Records drawn from a dataset
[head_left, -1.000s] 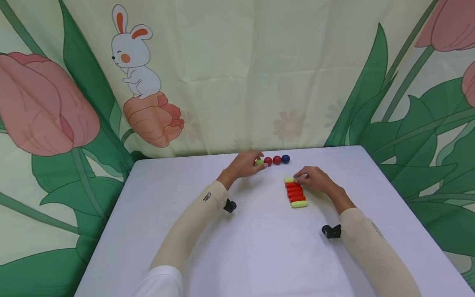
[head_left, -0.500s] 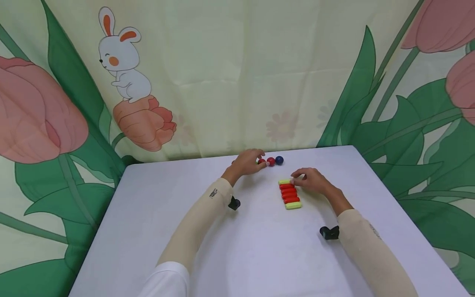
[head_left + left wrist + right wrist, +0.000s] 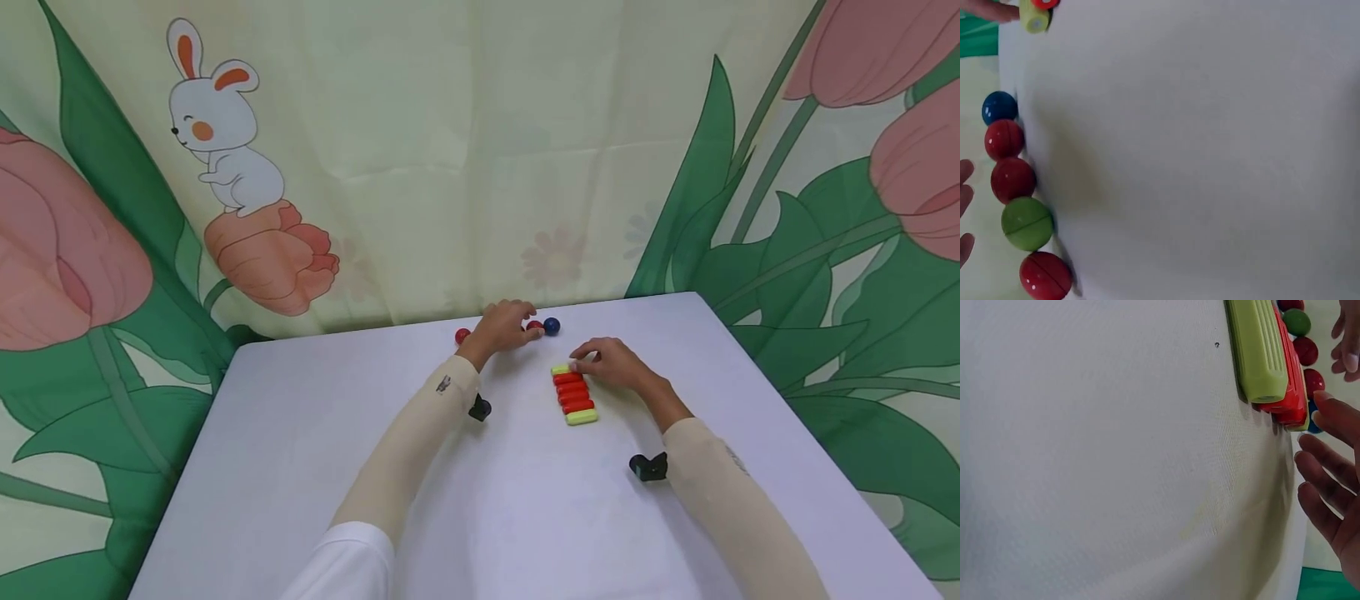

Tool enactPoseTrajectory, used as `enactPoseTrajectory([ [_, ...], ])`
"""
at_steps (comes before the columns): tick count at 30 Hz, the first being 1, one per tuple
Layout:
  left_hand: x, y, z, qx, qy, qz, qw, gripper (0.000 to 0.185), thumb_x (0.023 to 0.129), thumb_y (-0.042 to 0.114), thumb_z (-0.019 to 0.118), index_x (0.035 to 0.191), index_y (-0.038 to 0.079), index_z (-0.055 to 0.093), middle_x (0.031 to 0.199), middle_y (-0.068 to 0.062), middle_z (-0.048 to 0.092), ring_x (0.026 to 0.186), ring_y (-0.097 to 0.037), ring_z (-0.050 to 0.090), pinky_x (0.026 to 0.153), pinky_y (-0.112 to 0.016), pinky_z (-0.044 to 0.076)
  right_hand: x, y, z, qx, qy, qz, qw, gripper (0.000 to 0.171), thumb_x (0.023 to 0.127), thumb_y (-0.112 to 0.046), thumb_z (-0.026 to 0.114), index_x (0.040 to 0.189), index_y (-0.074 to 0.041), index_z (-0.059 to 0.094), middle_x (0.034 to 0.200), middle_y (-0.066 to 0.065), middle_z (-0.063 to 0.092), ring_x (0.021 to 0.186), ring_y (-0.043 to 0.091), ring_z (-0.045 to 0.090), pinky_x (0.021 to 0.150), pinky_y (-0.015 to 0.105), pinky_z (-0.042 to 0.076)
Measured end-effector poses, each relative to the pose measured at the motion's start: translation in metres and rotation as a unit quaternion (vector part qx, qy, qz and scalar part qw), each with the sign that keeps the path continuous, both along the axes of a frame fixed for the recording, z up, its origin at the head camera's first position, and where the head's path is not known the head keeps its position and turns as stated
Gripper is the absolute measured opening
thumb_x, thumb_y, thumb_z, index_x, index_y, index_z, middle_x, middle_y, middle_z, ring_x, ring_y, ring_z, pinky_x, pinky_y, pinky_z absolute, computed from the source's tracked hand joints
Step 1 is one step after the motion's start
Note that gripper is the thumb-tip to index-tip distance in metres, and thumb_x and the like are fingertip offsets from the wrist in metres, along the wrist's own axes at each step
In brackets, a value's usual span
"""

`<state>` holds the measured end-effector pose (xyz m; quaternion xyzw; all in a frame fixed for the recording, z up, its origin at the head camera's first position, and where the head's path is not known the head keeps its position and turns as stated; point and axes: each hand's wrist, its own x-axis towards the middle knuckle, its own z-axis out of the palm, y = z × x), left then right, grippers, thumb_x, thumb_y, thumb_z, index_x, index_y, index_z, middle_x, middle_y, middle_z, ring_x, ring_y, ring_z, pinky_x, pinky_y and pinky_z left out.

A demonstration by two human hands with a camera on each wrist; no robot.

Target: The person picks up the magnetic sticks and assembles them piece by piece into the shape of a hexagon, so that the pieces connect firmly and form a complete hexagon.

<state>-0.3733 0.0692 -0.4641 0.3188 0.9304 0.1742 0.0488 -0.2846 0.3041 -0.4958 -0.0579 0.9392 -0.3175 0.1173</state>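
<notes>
1. Dark print on your left sleeve [image 3: 405, 454], left of the bars [image 3: 574, 397], is too small to read.
2. White cloth [image 3: 510, 508] lies under the bars; a rabbit-and-tulip curtain [image 3: 420, 167] hangs beyond them.
3. The bars are ridged, red and yellow-green; glossy balls [image 3: 1013, 181] line up beyond them.
4. Your left hand [image 3: 504, 327], loosely spread over the balls, holds nothing.
5. Your right hand [image 3: 618, 365], fingers apart, reaches the farthest bar without gripping.

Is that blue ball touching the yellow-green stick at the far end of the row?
Apart. The head view plainly shows white tabletop between the blue ball and the yellow-green stick, with the ball farther back.
</notes>
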Motion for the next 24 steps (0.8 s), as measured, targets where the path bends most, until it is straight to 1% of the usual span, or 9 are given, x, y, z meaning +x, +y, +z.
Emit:
enactPoseTrajectory([
  [6,-0.003,0.016,-0.005,-0.026,0.018,-0.007,0.9995,0.049,0.095,0.043,0.067,0.134,0.014,0.061,0.126,-0.002,0.067,0.116,-0.021,0.057,0.099,-0.04,0.045,-0.003,-0.003,-0.001,0.01,-0.003,-0.005,1.0,0.026,0.095,-0.027,0.07,0.117,-0.014,0.075,0.119,0.009,0.07,0.108,0.025,0.06,0.086,0.037,0.055],
  [10,-0.003,0.025,-0.007,-0.034,0.022,-0.007,0.9992,0.049,0.095,0.041,0.067,0.136,0.015,0.061,0.13,-0.004,0.066,0.119,-0.023,0.056,0.103,-0.044,0.043,-0.004,-0.004,-0.002,0.007,0.004,0.002,1.0,0.023,0.095,-0.025,0.071,0.113,-0.014,0.077,0.113,0.007,0.071,0.107,0.023,0.061,0.088,0.037,0.055],
  [14,-0.001,0.033,-0.008,-0.04,0.027,-0.01,0.9988,0.05,0.095,0.039,0.069,0.138,0.015,0.06,0.135,-0.005,0.063,0.122,-0.026,0.054,0.108,-0.048,0.042,-0.005,-0.006,-0.002,0.004,0.016,0.013,1.0,0.02,0.094,-0.023,0.072,0.11,-0.012,0.078,0.107,0.005,0.072,0.103,0.022,0.063,0.087,0.037,0.055],
  [18,-0.001,0.04,-0.011,-0.063,0.035,-0.009,0.9974,0.051,0.095,0.038,0.069,0.14,0.017,0.058,0.138,-0.004,0.061,0.123,-0.026,0.052,0.11,-0.049,0.04,-0.005,-0.007,-0.001,0.001,0.017,0.018,1.0,0.019,0.094,-0.02,0.072,0.108,-0.011,0.079,0.104,0.006,0.072,0.101,0.023,0.063,0.086,0.037,0.056],
  [24,-0.003,0.049,-0.015,-0.093,0.049,-0.021,0.9942,0.05,0.096,0.035,0.068,0.142,0.019,0.058,0.136,-0.005,0.062,0.122,-0.025,0.051,0.107,-0.046,0.041,-0.006,-0.007,-0.001,0.002,0.005,0.015,1.0,0.018,0.094,-0.019,0.072,0.109,-0.012,0.079,0.104,0.005,0.072,0.102,0.022,0.062,0.085,0.034,0.056],
])
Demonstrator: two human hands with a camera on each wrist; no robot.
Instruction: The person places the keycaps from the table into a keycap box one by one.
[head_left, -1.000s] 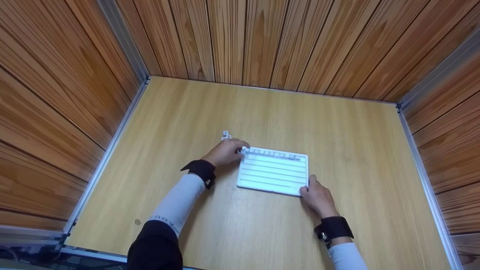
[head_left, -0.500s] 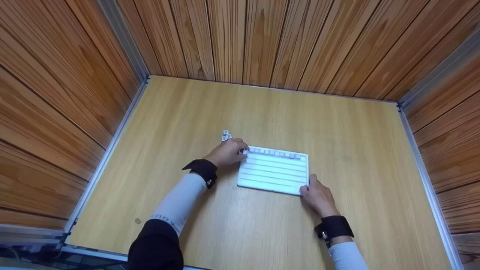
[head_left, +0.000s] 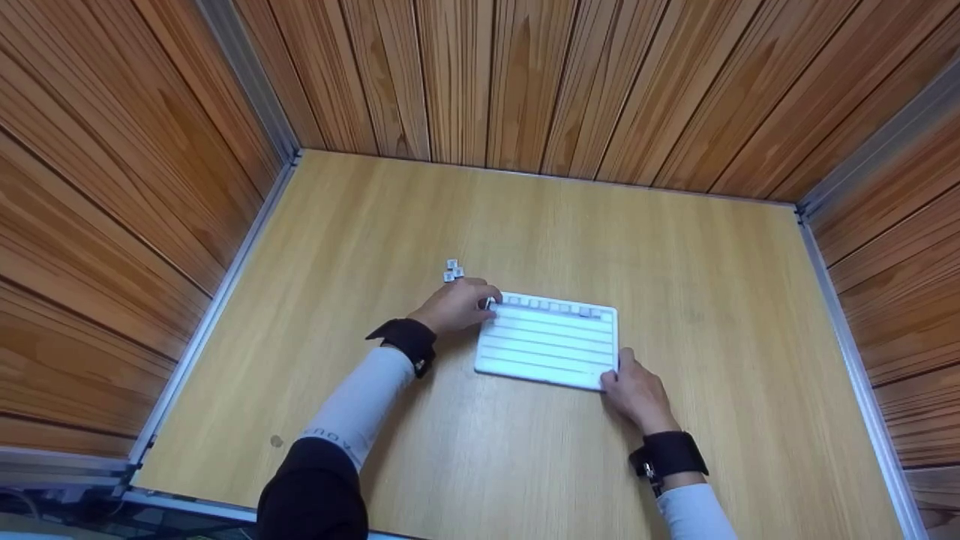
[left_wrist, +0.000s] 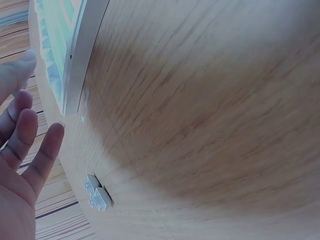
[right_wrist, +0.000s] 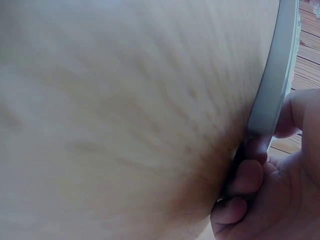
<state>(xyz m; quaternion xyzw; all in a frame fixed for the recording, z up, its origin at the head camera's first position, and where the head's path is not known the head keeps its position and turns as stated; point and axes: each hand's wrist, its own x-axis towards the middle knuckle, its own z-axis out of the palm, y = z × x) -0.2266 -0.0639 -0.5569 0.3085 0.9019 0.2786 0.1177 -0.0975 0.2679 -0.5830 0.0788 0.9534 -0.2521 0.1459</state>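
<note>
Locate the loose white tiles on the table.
In the head view the tiles lie left of the board's far left corner, just beyond the left hand.

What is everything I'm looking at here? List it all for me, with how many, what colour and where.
white tray: one, white, ridged into rows, lying flat on the table near its middle
small tiles: several in a line, pale grey, in the tray's far row; exact number too small to tell
loose tiles: about three, pale grey, on the table just beyond the tray's far left corner
table: one, light wood
walls: three, brown wood planks with grey metal corner strips, around the table
left hand: one, at the tray's far left corner, fingers at the first tile
right hand: one, gripping the tray's near right corner
</note>
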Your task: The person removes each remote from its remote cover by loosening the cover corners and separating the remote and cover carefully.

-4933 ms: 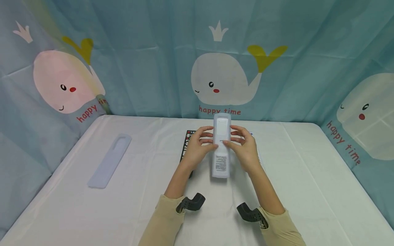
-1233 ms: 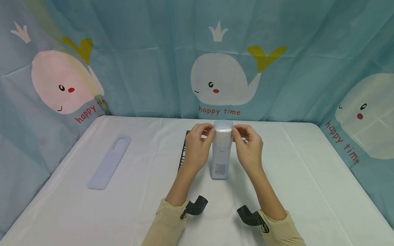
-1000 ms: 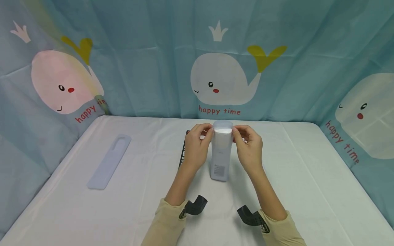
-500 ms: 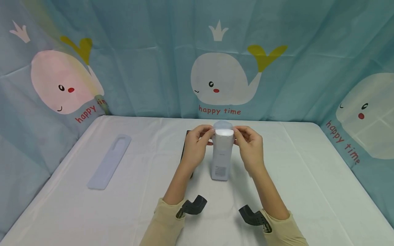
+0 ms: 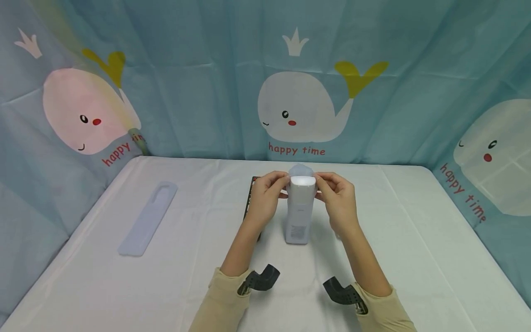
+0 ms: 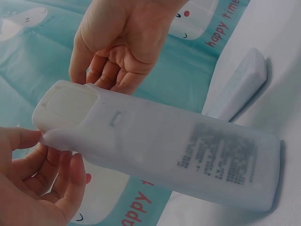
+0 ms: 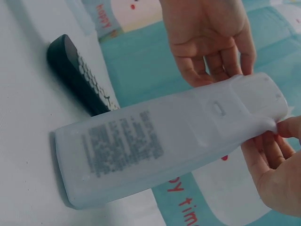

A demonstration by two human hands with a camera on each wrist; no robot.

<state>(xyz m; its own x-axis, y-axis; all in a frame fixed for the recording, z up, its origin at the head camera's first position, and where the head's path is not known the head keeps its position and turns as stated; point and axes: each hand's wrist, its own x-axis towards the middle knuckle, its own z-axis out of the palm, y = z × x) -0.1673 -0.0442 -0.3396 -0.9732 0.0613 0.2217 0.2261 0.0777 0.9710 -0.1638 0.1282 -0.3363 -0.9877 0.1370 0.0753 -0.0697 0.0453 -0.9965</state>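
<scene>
At the middle of the white table (image 5: 103, 286), both hands meet on the top end of a white remote (image 5: 299, 210) that stands on its lower end, tilted, wrapped in a translucent silicone sleeve (image 5: 300, 171). The left hand (image 5: 265, 196) pinches the sleeve's upper edge between thumb and curled fingers on the remote's left side; the right hand (image 5: 338, 200) pinches the same edge from the right. From the head camera the sleeve's loose lip shows as a pale flap rising just above the remote's bright top.

The wrist cameras give what the head view cannot: the remote's back. From the left wrist, the remote (image 6: 160, 148) shows a rectangular cut-out in the sleeve near the top, a small slot below it and a blurred printed label lower down, with the left hand (image 6: 40, 188) at the sleeve's corner and the right hand (image 6: 120, 40) behind. The right wrist view shows the remote (image 7: 164, 141) resting its lower end on the cloth, the right hand (image 7: 277, 165) pulling a thin stretched corner of the sleeve (image 7: 277, 123), and the left hand (image 7: 211, 40) with fingers spread behind.

Just behind the left hand lies a black remote (image 5: 250, 196) with rows of buttons, plainer in the right wrist view (image 7: 82, 75). Well apart to the left lies a second, flat empty sleeve (image 5: 148, 217). A blue whale-printed curtain (image 5: 207, 92) encloses the table.
</scene>
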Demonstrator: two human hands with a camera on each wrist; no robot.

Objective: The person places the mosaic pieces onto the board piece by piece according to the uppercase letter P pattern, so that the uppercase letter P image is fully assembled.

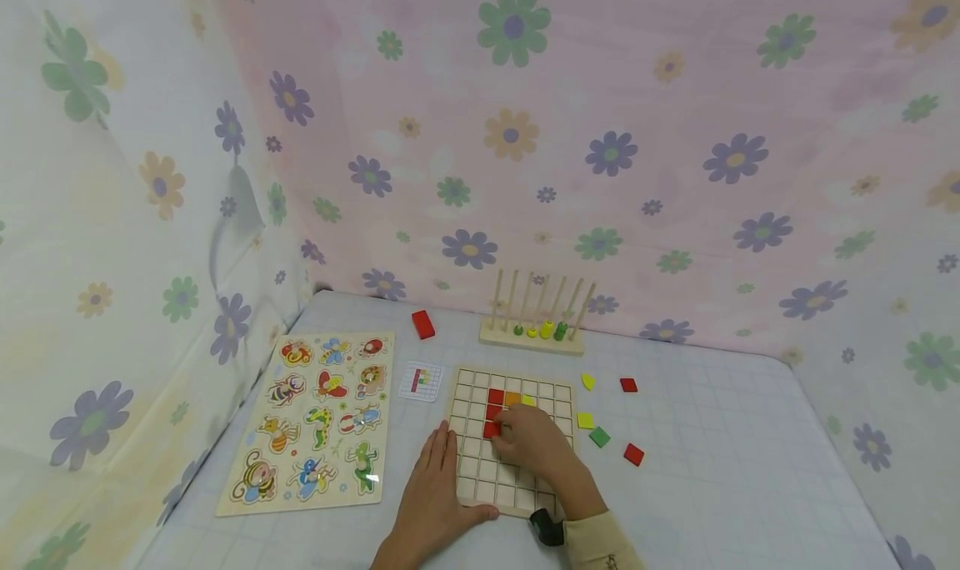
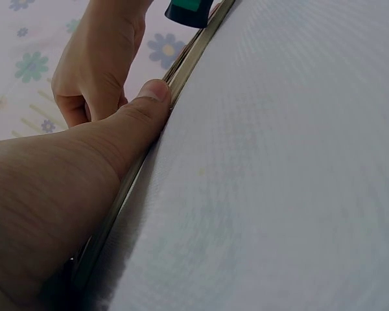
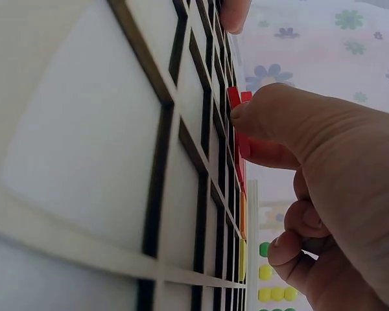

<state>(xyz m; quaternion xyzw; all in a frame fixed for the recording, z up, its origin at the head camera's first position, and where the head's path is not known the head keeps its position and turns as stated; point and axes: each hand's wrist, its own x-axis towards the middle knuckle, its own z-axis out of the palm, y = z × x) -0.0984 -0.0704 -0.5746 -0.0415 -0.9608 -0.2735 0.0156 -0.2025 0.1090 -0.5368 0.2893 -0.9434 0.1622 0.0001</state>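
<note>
A wooden grid board (image 1: 480,470) lies in front of me, with red tiles (image 1: 496,397), an orange tile (image 1: 512,398) and a yellow tile (image 1: 529,401) set in its upper cells. My right hand (image 1: 507,433) is over the board's middle, fingers curled, pinching a red tile (image 3: 234,98) at a cell under the other red ones. My left hand (image 1: 435,480) lies flat with straight fingers along the board's left edge. In the left wrist view its thumb (image 2: 148,97) presses against the board's rim (image 2: 191,55).
Loose yellow (image 1: 588,381), red (image 1: 628,384), yellow (image 1: 585,420), green (image 1: 599,437) and red (image 1: 633,454) tiles lie right of the board. A pattern card (image 1: 421,382) and an animal puzzle (image 1: 315,420) lie left. Behind stand a peg rack (image 1: 534,330) and a red block (image 1: 423,324). Flowered cloth walls enclose the table.
</note>
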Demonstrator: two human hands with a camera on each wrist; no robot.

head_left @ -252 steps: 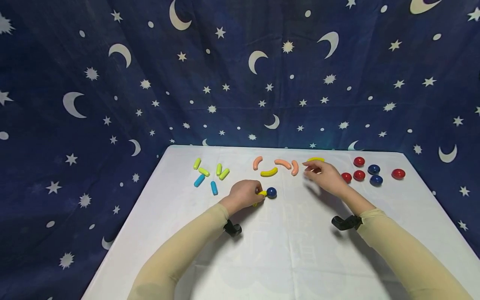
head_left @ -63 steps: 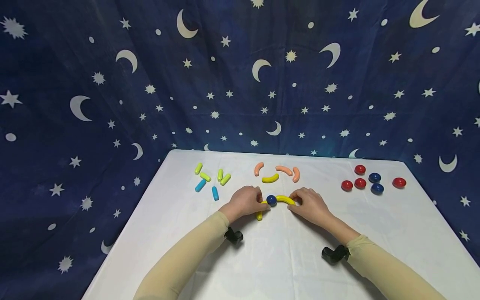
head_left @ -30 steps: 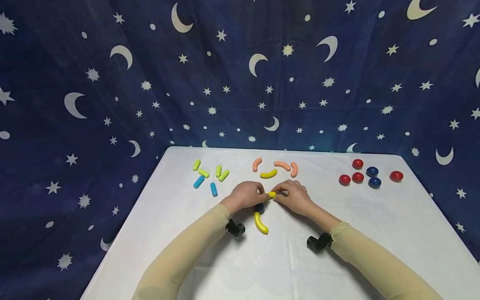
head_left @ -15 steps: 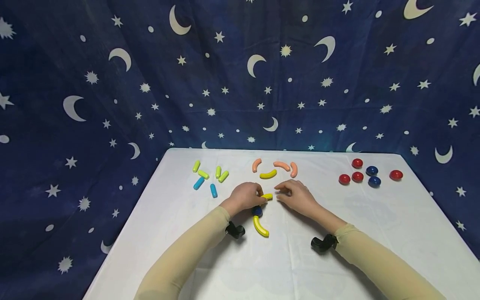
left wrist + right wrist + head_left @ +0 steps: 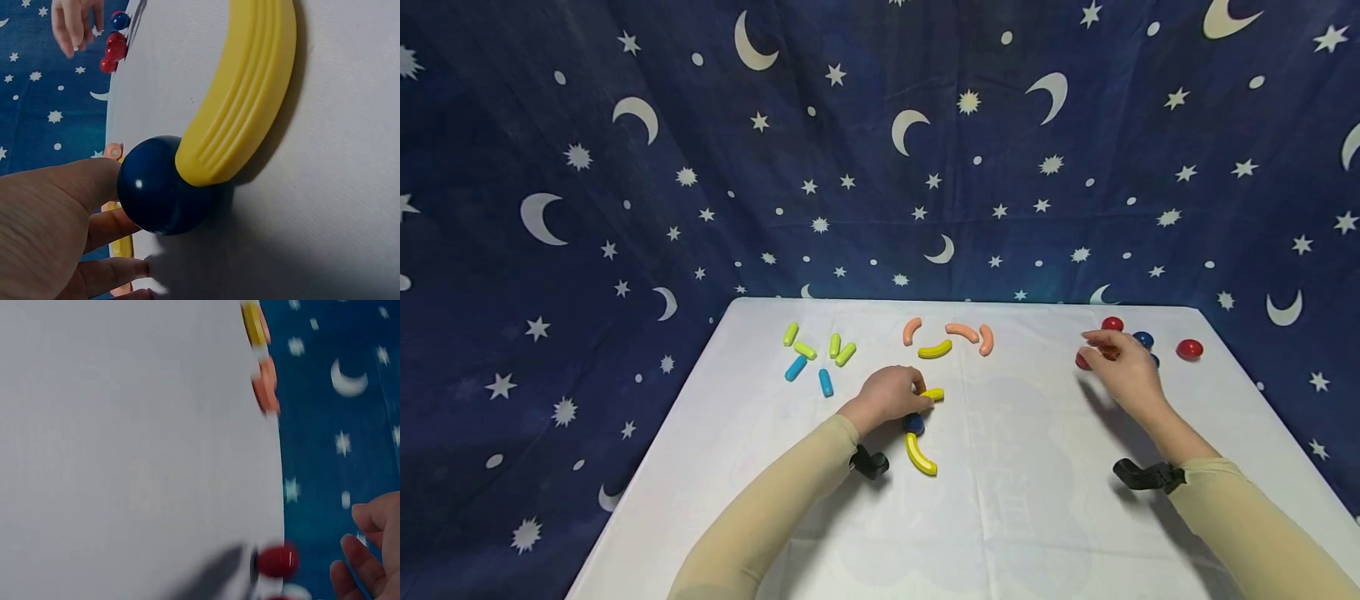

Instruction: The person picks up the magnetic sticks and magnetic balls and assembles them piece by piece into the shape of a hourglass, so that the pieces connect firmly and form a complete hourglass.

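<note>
Left to right: short green and blue rods [image 5: 817, 358] lie at the table's [image 5: 1000, 517] far left. The left hand [image 5: 889, 395], fingers curled, pinches a yellow curved piece [image 5: 934, 393]; a dark blue ball [image 5: 159, 187] joins it to a second yellow curve [image 5: 240, 94]. The right hand [image 5: 1123, 367] hovers over the red and blue balls [image 5: 1189, 348], fingers loosely apart, holding nothing.

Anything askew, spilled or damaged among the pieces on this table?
Nothing stands out. Pieces lie in loose groups on the white table; the left hand holds a joined chain: yellow curved piece, blue ball, another yellow piece.
</note>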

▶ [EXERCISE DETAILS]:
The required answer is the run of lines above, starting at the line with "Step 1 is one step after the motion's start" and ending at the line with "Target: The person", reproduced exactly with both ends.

▶ [SOLUTION BELOW]:
Step 1 is one step after the motion's start
Note that gripper is the thumb-tip to index-tip distance in metres, and thumb_x and the like are fingertip offsets from the wrist in metres, along the wrist's own axes at each step
In brackets, a value's usual span
"""

`<state>` holds the measured end-effector pose (xyz m; quaternion xyzw; all in a frame fixed for the recording, z up, its origin at the head camera's first position, and where the head's path is not known the head keeps its position and turns as stated; point and axes: each hand's wrist, its own x-axis towards the middle knuckle, its own z-axis out of the palm, y = z × x), left then right, grippers, thumb_x, thumb_y, thumb_z, index_x, index_y, index_z, middle_x, middle_y, middle_z, ring_x, ring_y, ring_z, pinky_x, pinky_y and pinky_z left out.

A demonstration by two human hands with a camera on each wrist; no robot.

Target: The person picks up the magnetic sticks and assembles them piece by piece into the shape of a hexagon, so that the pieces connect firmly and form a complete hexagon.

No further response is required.